Momentan fehlt ganz eindeutig noch der berühmte Money Sink. Als die ersten Luxusgüter (man benötigt sie, um die Gebäude in seiner Siedlung weiter zu entwicklen) von den Spielerinnen und Spielern produziert wurden, wurden diese auf den Marktplätzen für bis zu 40 Brote (die Ingame-Währung) verkauft, sodaß nur wenige SpielerInnen eine Bäckerei benötigten, um ihre Arbeiter (ebenfalls mit Brot) zu entlohnen. Jetzt steht der Preis zwischen 8 und 9, das liegt teilweise sogar unter den Produktionskosten. Wer jetzt Luxusgüter braucht, produziert sie entweder gänzlich selbst oder tauscht sie 1:1.
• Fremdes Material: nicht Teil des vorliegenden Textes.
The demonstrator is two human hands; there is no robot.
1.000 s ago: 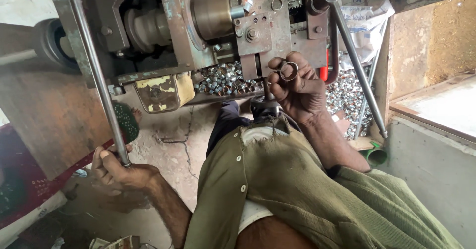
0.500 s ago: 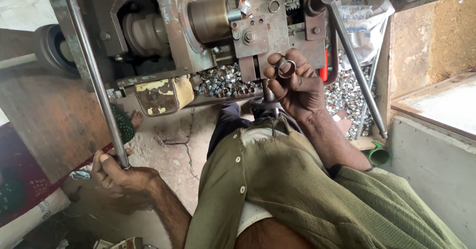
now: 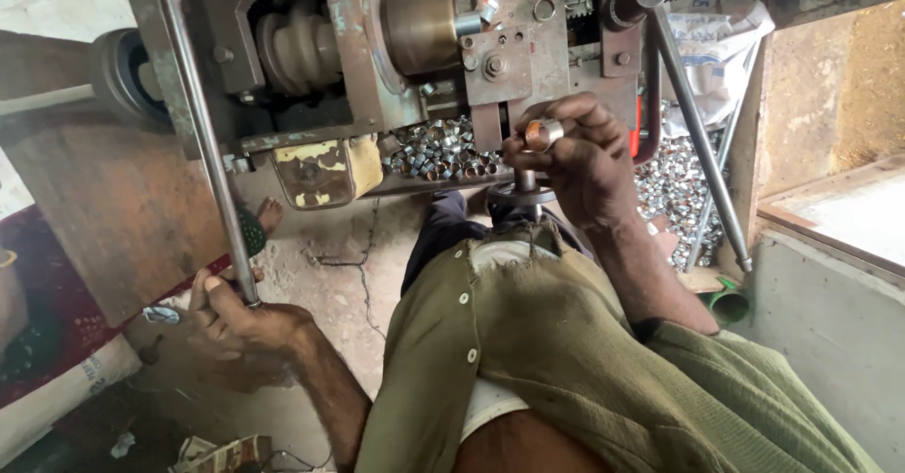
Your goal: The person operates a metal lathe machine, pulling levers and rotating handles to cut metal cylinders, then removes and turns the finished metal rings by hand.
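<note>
The right hand pinches a small metal ring in its fingertips, just in front of the rusty press machine. Below the machine's head lies a heap of finished rings. The left hand is wrapped tight round the long steel lever at the machine's left.

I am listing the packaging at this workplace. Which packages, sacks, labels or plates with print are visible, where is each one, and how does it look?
White printed sack: top right behind the machine, crumpled, blue print.
White woven sack: bottom left on the floor, edge showing dark print.
Yellow plate: hanging under the machine, worn, chipped paint.
Printed paper scraps: bottom edge on the floor, crumpled, mixed colours.
No screens in view.
</note>
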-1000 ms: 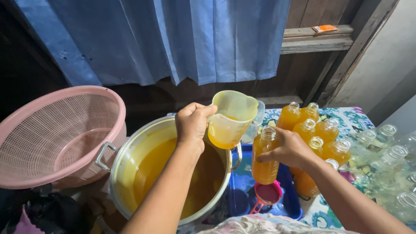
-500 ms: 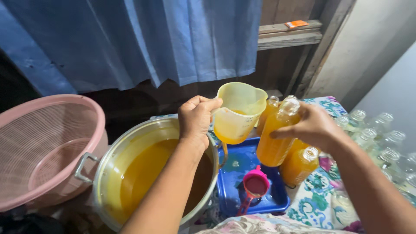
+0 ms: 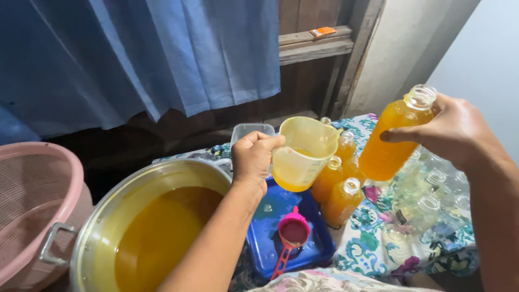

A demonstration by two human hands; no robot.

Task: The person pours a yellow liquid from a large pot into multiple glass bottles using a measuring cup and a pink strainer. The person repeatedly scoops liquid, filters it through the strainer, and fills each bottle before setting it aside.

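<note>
Lifted since half a second ago, the filled bottle [image 3: 390, 139] now sits high and to the right, clear of the blue tray [image 3: 270, 232] it hung over before. It is a clear plastic bottle, uncapped, full of orange liquid and tilted with its mouth toward the upper right. The right hand [image 3: 451, 130] is wrapped around its upper part, thumb across the front, fingers behind.

The left hand [image 3: 254, 157] is closed around the handle of a yellow measuring jug [image 3: 303, 154], held above the tray's far edge with a little orange liquid in its bottom. Its position has changed little.

Below the jug, a pink funnel [image 3: 292, 232] lies in the blue tray. Just right of the tray stand three filled, uncapped bottles [image 3: 340, 200] on a floral cloth [image 3: 367, 249] covering the bench. Empty clear bottles [image 3: 427, 208] stand further right.

Left of the tray sits a large metal pot [image 3: 108, 216] holding orange liquid. A pink colander [image 3: 32, 205] rests at the far left. Blue curtain [image 3: 151, 54] hangs behind.
</note>
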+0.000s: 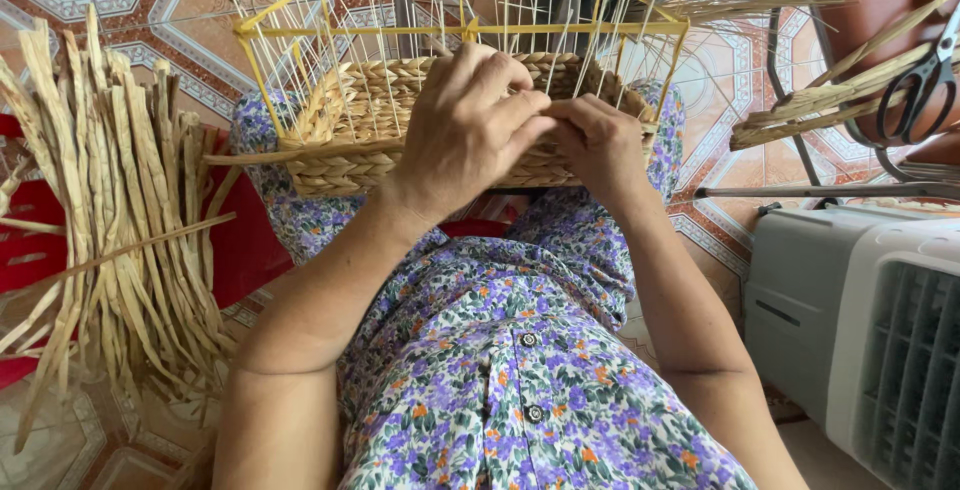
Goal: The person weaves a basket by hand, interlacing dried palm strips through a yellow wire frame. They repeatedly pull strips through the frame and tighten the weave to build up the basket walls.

Wer ein hohes Level erreicht hat, für den/die ist der Handel wahrscheinlich zu aufwändig und bei der extrem langen Dauer der Gebäude-Upgrades ist der Anreiz, viele Materialien auszugeben, gering. Selbst die Einführung von Monumenten, deren Eroberung viel Brot kostet, die jedoch notwendig ist, um seine Städte ab einem bestimmten Zeitpunkt weiter zu entwicklen, konnte die Wirtschaft bis heute nicht wieder in Schwung bringen. Und, obwohl ich im Spiel zu den oberen 10 Prozent gehöre, denke ich, setze ich meinem kleinen Königreich bald ein Ende.